WORK TASK.
Reproduce the listing in full, pictures excluded.

((

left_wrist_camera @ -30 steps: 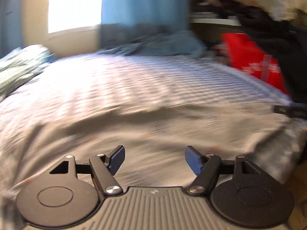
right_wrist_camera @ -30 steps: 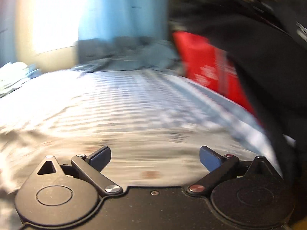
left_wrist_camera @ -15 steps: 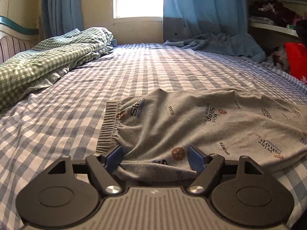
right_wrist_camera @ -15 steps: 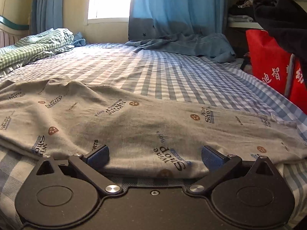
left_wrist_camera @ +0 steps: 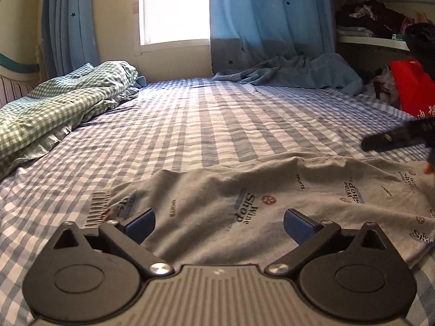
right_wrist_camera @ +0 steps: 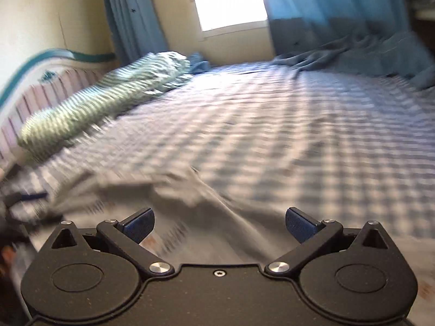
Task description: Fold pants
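Grey printed pants (left_wrist_camera: pixel 272 193) lie spread on the blue checked bed sheet (left_wrist_camera: pixel 190 130), with the ribbed waistband (left_wrist_camera: pixel 98 206) at the left. My left gripper (left_wrist_camera: pixel 218 224) is open just above the pants near the waistband, holding nothing. My right gripper (right_wrist_camera: pixel 219 224) is open over the pants (right_wrist_camera: pixel 217 217) in its blurred view, and also shows as a dark shape at the right edge of the left wrist view (left_wrist_camera: pixel 394 140).
A green checked duvet (left_wrist_camera: pixel 54 108) is bunched along the left side of the bed. A blue cloth (left_wrist_camera: pixel 293 73) lies at the far end under the curtains (left_wrist_camera: pixel 272 19). A red bag (left_wrist_camera: pixel 413 92) and shelves (left_wrist_camera: pixel 380 13) stand at the right.
Both grippers have opened wider and stay empty. The left one has moved over the pants. The right one has swung left and now looks across the bed toward the duvet.
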Motion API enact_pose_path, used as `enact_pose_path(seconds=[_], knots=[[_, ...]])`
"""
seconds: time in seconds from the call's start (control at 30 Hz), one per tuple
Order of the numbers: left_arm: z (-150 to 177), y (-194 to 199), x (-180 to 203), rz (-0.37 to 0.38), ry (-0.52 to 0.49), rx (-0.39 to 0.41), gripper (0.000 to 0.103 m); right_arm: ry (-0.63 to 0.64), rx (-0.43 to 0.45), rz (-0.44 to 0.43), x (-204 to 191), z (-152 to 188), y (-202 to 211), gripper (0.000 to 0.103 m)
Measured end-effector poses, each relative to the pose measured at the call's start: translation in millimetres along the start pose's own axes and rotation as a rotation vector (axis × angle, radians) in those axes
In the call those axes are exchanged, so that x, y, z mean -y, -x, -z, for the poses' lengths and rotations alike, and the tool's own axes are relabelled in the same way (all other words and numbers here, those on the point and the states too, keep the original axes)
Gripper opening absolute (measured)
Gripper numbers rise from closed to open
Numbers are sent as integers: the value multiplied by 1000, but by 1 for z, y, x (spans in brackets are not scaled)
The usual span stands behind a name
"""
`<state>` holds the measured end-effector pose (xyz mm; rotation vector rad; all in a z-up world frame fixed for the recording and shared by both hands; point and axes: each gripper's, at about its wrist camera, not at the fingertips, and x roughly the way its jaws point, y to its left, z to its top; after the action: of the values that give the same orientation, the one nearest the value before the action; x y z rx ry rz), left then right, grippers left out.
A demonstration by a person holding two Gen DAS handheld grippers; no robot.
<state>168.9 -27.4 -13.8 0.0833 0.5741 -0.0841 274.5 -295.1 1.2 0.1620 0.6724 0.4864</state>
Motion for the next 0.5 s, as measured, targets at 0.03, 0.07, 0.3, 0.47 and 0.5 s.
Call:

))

SOLUTION TO THE PROBLEM.
left_wrist_camera @ -30 steps: 
right_wrist_camera @ -30 steps: 
left_wrist_camera @ -15 steps: 
right_wrist_camera @ -15 steps: 
left_wrist_camera @ +0 steps: 
right_wrist_camera @ +0 steps: 
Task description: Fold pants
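Grey printed pants (left_wrist_camera: pixel 272 193) lie spread on the blue checked bed sheet (left_wrist_camera: pixel 190 130), with the ribbed waistband (left_wrist_camera: pixel 98 206) at the left. My left gripper (left_wrist_camera: pixel 218 224) is open just above the pants near the waistband, holding nothing. My right gripper (right_wrist_camera: pixel 219 224) is open over the pants (right_wrist_camera: pixel 217 217) in its blurred view, and also shows as a dark shape at the right edge of the left wrist view (left_wrist_camera: pixel 394 140).
A green checked duvet (left_wrist_camera: pixel 54 108) is bunched along the left side of the bed. A blue cloth (left_wrist_camera: pixel 293 73) lies at the far end under the curtains (left_wrist_camera: pixel 272 19). A red bag (left_wrist_camera: pixel 413 92) and shelves (left_wrist_camera: pixel 380 13) stand at the right.
Both grippers have opened wider and stay empty. The left one has moved over the pants. The right one has swung left and now looks across the bed toward the duvet.
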Motion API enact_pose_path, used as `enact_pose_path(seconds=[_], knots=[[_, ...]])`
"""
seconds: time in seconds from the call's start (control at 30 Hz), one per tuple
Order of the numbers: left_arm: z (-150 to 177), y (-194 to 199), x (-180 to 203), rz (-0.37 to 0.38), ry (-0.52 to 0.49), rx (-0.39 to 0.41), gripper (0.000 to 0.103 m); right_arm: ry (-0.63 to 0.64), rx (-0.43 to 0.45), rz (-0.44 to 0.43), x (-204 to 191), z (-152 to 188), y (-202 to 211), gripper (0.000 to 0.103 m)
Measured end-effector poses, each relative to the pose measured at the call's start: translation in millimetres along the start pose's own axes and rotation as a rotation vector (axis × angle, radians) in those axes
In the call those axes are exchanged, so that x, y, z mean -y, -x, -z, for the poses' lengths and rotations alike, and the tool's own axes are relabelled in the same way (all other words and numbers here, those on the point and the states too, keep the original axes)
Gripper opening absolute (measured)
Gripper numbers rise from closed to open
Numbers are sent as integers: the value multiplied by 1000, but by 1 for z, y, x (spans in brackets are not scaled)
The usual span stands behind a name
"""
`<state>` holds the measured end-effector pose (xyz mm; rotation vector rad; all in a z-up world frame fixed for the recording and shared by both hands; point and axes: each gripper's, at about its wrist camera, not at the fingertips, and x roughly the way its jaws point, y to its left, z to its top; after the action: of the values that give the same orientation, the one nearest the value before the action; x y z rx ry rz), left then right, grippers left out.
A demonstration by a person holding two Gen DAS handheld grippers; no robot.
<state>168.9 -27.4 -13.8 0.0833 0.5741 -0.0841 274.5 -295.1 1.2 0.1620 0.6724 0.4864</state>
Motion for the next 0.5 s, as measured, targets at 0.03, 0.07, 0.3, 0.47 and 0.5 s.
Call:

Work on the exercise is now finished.